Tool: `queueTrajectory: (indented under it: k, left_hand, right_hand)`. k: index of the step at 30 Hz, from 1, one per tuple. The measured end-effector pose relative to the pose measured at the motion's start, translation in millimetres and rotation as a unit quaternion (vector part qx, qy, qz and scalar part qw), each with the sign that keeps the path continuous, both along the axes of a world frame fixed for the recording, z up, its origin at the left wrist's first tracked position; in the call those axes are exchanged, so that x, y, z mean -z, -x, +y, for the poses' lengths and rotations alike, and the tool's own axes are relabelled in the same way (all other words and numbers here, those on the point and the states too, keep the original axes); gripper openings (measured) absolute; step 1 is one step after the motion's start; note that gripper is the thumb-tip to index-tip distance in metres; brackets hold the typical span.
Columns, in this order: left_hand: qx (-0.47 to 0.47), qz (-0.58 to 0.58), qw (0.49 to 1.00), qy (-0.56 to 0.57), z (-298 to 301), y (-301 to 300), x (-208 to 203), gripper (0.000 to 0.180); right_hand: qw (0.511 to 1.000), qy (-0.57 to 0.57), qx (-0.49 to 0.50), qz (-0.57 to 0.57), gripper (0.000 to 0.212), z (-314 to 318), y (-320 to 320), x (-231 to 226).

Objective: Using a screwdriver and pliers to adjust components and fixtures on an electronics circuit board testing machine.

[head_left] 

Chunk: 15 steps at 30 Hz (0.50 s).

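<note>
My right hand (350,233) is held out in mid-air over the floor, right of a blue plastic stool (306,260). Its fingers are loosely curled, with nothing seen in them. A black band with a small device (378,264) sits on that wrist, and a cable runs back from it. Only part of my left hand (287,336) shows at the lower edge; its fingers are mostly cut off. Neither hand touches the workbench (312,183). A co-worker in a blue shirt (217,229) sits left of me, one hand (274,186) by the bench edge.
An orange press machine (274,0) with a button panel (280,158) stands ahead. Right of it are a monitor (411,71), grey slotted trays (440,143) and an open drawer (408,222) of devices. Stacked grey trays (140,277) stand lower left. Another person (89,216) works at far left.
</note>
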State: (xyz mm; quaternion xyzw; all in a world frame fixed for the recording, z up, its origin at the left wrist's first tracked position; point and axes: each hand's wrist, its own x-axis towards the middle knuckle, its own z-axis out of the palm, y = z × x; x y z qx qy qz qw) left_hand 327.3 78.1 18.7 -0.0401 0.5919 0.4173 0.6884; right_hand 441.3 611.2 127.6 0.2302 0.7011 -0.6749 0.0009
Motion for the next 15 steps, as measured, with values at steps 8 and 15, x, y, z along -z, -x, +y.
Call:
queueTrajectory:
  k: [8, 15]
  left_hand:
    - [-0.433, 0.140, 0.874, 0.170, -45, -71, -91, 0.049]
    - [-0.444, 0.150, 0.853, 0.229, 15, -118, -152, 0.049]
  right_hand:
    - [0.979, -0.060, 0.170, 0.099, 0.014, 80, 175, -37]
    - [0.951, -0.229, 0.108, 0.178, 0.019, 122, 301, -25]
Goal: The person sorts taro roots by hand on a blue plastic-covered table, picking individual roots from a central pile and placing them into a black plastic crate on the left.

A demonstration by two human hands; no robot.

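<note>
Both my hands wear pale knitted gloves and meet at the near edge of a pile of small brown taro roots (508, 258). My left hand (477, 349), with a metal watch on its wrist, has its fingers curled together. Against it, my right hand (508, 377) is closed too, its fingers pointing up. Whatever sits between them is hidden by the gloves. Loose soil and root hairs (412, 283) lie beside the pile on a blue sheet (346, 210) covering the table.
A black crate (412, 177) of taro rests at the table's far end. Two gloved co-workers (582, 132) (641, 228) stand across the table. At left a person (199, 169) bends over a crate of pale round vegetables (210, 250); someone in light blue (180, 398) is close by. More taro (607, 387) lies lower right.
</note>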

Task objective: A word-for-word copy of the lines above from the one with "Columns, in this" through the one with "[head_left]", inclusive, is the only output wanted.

Response area:
Columns, in this order: left_hand: qx (-0.47 to 0.47), qz (-0.58 to 0.58), qw (0.49 to 1.00), qy (-0.56 to 0.57), z (-298 to 301), y (-301 to 300), x (-208 to 203), gripper (0.000 to 0.180); right_hand: qw (0.511 to 1.000), qy (-0.57 to 0.57), qx (-0.49 to 0.50), qz (-0.57 to 0.57), gripper (0.000 to 0.212), z (-314 to 318), y (-320 to 320), x (-231 to 226).

Objective: Using a screwdriver and pliers to adjust components and fixtures on an electronics circuit board testing machine.

[head_left] 

Work on this exercise is finished, so nothing remains.